REQUIRED WORK: Find the line with "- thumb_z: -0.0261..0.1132" in the entries below, then reproduce it and every line after it down to and including the line with "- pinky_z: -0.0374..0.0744", exactly.

MATERIAL PROVIDED:
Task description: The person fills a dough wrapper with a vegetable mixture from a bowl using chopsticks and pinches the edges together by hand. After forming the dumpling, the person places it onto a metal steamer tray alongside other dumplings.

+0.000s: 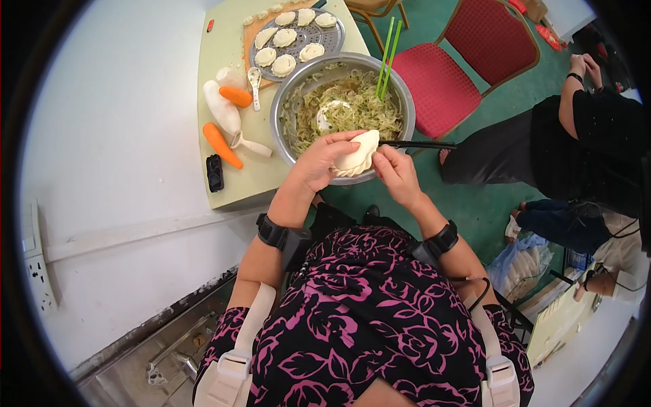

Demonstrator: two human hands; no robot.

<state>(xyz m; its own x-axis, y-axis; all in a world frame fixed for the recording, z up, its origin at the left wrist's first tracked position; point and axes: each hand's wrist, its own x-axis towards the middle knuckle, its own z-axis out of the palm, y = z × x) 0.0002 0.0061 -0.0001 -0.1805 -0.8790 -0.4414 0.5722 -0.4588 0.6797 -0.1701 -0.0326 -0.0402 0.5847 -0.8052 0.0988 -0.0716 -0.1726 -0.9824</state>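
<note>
Your dumpling is smooth, matt white dough, the mixing bowl shiny metal, the steamer tray duller perforated metal, the green chopsticks glossy plastic, and the chair seat rough red cloth.

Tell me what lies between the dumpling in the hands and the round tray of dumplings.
In the head view, a metal bowl of shredded filling lies between the dumpling and the tray; two green chopsticks lean on its far rim.

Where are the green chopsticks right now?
In the head view, the green chopsticks lean on the far right rim of the metal bowl of shredded filling, beside the red chair.
</note>
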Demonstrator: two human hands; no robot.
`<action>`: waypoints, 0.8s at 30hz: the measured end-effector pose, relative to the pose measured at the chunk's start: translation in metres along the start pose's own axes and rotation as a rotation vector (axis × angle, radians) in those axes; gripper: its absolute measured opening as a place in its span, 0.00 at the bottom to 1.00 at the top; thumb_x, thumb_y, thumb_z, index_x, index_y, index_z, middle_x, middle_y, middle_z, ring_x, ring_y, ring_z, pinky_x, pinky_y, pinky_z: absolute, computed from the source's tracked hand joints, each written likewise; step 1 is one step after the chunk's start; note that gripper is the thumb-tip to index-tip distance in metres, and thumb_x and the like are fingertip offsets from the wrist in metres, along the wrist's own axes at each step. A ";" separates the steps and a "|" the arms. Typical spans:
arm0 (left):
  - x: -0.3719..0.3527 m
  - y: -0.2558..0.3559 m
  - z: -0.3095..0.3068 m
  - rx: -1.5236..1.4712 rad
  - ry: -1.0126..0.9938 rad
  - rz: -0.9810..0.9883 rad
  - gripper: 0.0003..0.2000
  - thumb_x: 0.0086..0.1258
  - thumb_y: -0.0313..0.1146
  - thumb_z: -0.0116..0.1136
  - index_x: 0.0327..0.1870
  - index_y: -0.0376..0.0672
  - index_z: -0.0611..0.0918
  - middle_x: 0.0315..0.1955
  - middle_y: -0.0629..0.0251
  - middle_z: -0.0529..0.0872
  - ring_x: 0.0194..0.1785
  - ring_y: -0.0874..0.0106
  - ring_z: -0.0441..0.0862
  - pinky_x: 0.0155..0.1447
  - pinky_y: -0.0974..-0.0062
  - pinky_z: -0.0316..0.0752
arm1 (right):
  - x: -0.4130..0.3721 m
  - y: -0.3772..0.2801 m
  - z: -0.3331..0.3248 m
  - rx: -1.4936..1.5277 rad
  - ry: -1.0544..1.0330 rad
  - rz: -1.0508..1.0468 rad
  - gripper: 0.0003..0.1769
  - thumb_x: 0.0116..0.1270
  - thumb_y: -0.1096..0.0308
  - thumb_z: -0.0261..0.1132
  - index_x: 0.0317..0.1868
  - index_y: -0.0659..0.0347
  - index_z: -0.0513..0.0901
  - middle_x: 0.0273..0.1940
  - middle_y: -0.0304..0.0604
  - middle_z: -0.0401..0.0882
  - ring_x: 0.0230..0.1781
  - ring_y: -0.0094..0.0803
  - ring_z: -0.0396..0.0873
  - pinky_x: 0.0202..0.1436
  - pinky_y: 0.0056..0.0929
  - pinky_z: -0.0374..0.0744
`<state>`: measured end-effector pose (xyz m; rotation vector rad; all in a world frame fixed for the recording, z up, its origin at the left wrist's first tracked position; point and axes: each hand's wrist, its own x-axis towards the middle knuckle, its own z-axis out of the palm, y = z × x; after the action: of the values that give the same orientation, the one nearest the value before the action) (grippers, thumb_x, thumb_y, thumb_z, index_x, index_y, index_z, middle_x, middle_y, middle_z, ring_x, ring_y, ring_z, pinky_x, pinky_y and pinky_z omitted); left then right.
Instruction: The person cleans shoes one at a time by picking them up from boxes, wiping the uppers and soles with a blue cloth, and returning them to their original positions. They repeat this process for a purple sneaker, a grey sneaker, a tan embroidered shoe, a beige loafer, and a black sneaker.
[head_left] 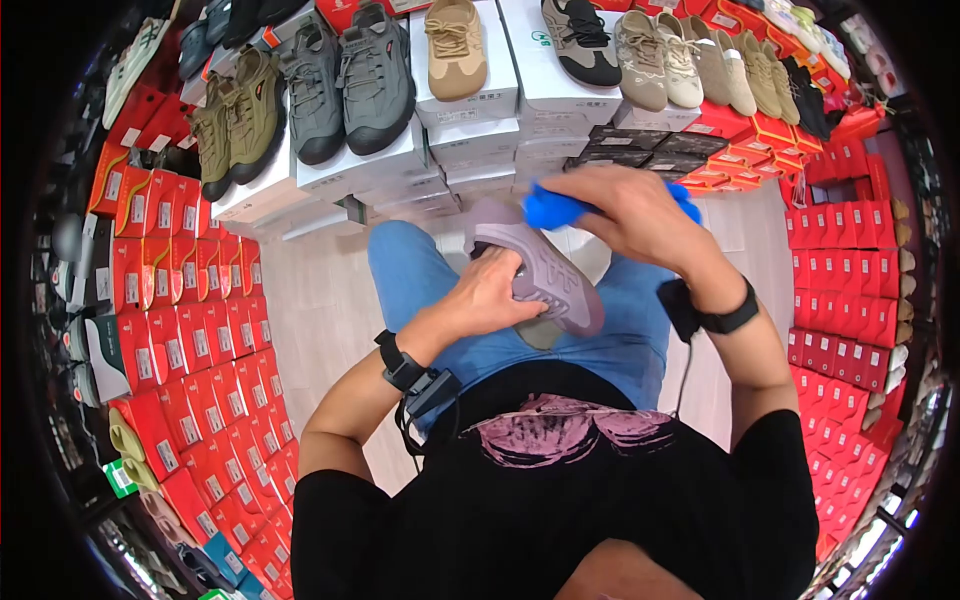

COMPLETED EXERCISE:
  - thumb_z: -0.0261..0.1132
  - index_x: 0.0317..0.1868
  - index_y: -0.0659..0.0347
  - index_z: -0.0513..0.0901
  - middle_x: 0.0273..0.1940
  - middle_y: -0.0304..0.0604
  - middle_z: -0.0401..0.0882
  - ring_x: 0.0230..0.1781
  - ring_y: -0.0094..0.0803
  - ring_z: -0.0396..0.0873
  - pinky_x: 0.0202..0.1436
  - pinky_y: 0.0056..0.0929
  - pinky_z: -0.0374..0.0744

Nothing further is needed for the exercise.